Police have known previously of Eyal as a group based among the right-wing settlers of Kiryat Arba near Hebron, and an offshoot of Kach, a racist group officially declared a terrorist organization by Israel.
In March, police found a manual on paramilitary training written by Eyal on a Kiryat Arba demonstrator carrying a loaded pistol.
Israeli police and army officials were cautious about yesterday's claim, but they did not dismiss it.
"All avenues are being pursued," said Boaz Goldberg, a police spokesman. The claim "may possibly" be true, he said.
Palestinians in the town of Halhul, north of Hebron, said the intruders broke into six Palestinian homes early in the morning. The men were dressed as Israeli soldiers, and at least one wore a mask.
Hussein Salman al-Zamamra said the men demanded his identity card, and then handcuffed him behind his back. His son, Salman Hussein Salman al-Zamamra, 25, arrived at his house just then, the elder man told Voice of Palestine Radio.
"The soldiers fired two shots. I heard one and then the other. Then I saw my son on the floor." He had been shot in the head.
The Palestinian Liberation Organization's mainstream Fatah faction issued a statement claiming that "an Israeli soldier shot him without any provocation." The army said it had no knowledge of soldiers in the area and said the incident was carried out by "a number of unknowns in Israeli Defense uniforms."
Mr. al-Zamamra, identified as a Fatah activist, was buried yesterday as Palestinians announced a three-day strike.
Israeli authorities have long feared that the failure of the right wing to stop the progress of Israeli-Palestinian peace negotiations would result in violent opposition.
They are especially wary of such groups forming among the Jewish settlers of Hebron and adjoining Kiryat Arba, which was the focus of a Jewish underground of the early 1980s.
Members of that group tried to assassinate three Palestinian mayors in 1980, planted bombs on tourist buses and Arab playgrounds, made plans to try to blow up the Dome of the Rock Islamic shrine, and attacked students in an Islamic College in Hebron in 1983 with a grenade and machine guns, killing three and wounding 33.
About 25 of the group members were tried and convicted. But many were quickly released while still publicly boasting of their acts, and critics have long complained that the chief promoter of the group, Rabbi Moshe Levinger, remains free.
As Israel and the Palestinians have moved toward implementing their 1993 peace accord, which promises withdrawal of the Israeli army from Arab population centers in the West Bank, radicals on both sides have fought the peace process.
Since the Israel-PLO accord was signed two years ago, dozens of Israelis have been killed in terrorist attacks, including suicide bus bombs claimed by Hamas and other Islamic fundamentalist groups.
On the Jewish side, one of the bloodiest incidents was an individual act in which a Kiryat Arba settler, physician Baruch Goldstein, killed 29 worshipers at Tomb of the Patriarchs in Hebron in February 1994.

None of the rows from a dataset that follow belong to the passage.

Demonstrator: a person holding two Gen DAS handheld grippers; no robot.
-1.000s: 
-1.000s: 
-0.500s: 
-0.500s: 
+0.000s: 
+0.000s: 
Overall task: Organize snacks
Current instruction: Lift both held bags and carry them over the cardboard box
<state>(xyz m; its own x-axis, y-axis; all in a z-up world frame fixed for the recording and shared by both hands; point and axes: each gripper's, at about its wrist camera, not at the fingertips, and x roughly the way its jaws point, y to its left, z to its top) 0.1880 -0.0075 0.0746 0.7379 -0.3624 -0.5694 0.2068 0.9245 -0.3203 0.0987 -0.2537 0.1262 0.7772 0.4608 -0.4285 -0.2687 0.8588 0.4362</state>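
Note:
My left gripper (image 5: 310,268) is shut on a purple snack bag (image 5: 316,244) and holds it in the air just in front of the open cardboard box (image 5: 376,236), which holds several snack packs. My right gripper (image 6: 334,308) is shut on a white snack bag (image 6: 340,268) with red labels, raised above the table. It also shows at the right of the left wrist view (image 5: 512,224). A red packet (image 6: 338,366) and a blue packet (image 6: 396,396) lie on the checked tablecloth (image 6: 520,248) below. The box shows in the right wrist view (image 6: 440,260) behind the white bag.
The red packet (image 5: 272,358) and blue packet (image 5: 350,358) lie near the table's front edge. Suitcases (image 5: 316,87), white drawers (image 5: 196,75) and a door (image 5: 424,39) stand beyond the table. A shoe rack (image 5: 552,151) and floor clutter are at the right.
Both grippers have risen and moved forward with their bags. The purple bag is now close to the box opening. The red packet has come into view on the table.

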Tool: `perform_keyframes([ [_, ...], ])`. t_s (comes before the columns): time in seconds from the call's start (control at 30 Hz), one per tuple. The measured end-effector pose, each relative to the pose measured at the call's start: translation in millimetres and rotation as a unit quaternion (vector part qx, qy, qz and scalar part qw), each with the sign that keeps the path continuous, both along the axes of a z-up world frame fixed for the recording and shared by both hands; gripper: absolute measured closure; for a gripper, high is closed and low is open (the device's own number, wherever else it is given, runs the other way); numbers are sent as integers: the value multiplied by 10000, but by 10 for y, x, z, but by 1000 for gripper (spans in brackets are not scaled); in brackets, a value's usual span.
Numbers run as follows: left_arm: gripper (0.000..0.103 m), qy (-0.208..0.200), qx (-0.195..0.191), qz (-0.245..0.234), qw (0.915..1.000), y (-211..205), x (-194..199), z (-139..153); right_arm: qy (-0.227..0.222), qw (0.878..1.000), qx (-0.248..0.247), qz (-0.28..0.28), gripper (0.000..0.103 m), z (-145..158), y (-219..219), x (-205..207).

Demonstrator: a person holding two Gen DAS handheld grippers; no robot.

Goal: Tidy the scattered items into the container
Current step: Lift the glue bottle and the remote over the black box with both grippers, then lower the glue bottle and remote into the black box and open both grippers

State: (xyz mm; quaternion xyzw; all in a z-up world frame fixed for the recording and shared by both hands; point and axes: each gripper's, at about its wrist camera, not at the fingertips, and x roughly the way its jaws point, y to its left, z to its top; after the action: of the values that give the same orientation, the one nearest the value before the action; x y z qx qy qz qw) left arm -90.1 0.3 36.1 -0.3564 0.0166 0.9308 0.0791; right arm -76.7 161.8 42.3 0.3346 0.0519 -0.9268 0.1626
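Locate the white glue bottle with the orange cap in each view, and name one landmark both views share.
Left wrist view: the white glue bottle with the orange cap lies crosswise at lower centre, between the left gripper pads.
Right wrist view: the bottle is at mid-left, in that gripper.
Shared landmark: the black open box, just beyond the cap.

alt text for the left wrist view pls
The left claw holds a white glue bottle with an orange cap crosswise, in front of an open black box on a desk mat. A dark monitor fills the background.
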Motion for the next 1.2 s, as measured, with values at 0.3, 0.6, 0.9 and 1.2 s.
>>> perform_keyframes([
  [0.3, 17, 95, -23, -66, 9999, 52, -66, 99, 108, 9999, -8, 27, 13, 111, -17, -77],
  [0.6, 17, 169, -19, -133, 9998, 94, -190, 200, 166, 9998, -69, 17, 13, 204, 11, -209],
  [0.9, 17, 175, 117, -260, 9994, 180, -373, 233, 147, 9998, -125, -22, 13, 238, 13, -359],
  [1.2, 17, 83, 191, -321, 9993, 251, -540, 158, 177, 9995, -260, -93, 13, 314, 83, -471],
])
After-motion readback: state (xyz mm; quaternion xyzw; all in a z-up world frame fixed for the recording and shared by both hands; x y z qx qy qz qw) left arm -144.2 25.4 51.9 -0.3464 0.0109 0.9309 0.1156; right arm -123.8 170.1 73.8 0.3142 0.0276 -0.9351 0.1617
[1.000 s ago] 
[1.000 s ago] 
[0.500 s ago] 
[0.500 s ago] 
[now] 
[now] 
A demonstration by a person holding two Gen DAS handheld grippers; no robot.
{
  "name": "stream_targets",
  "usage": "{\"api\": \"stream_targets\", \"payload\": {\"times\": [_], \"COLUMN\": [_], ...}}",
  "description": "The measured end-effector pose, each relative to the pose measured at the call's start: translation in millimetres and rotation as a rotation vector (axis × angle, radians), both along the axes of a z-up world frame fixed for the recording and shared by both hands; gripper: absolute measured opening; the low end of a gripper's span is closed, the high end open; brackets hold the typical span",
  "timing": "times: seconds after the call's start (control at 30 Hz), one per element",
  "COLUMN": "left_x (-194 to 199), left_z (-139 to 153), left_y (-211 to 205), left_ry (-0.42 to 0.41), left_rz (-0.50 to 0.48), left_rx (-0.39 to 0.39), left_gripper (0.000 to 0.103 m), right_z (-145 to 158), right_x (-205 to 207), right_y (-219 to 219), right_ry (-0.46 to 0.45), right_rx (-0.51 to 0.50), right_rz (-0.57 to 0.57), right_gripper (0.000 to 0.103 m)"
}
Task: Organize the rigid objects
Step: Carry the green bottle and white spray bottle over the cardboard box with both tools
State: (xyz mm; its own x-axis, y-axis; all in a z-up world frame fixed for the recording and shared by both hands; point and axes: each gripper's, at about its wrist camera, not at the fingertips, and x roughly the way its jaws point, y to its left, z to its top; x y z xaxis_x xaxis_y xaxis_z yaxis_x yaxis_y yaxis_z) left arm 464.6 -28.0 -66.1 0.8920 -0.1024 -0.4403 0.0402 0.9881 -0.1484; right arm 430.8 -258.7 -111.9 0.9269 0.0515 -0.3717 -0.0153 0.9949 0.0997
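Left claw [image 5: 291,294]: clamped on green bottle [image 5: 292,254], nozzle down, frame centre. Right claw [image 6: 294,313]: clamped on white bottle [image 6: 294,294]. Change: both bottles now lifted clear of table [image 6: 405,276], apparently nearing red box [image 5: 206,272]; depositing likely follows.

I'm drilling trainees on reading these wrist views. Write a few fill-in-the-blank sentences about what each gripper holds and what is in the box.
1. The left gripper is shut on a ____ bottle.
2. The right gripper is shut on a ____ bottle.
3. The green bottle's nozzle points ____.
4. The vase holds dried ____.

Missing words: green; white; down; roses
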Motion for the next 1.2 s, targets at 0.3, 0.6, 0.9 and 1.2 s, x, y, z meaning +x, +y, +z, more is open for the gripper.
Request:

Israeli authorities have been most worried by organized violence. In December 1993, a group calling itself the "Sword of David" claimed responsibility for the murder of three Palestinian workers near Hebron. They said the act was retaliation for the murder of a Hebron settler and his son.
In September and October 1994, police arrested 14 Jewish settlers, including an officer in an elite army unit, on suspicion of gathering weapons and plotting violence against Palestinians. Most were freed, although the charges revealed that Israel's intelligence service had begun infiltrating Jewish right-wing organizations.
Security reportedly has been increased around Prime Minister Yitzhak Rabin and Foreign Minister Shimon Peres. Opponents often denounce both leaders as "traitors" and "murderers."
Mr. Rabin has fanned the anger of those opponents by publicly comparing them to Hamas, the Islamic radical group that has carried out a series of terrorist acts in opposition to the peace plan.
Baruch Marzel, a leader of the outlawed Kach movement, said in an interview yesterday by telephone from Hebron that Eyal is "more radical than Kach." Kach was declared a terrorist organization by the government in March 1994.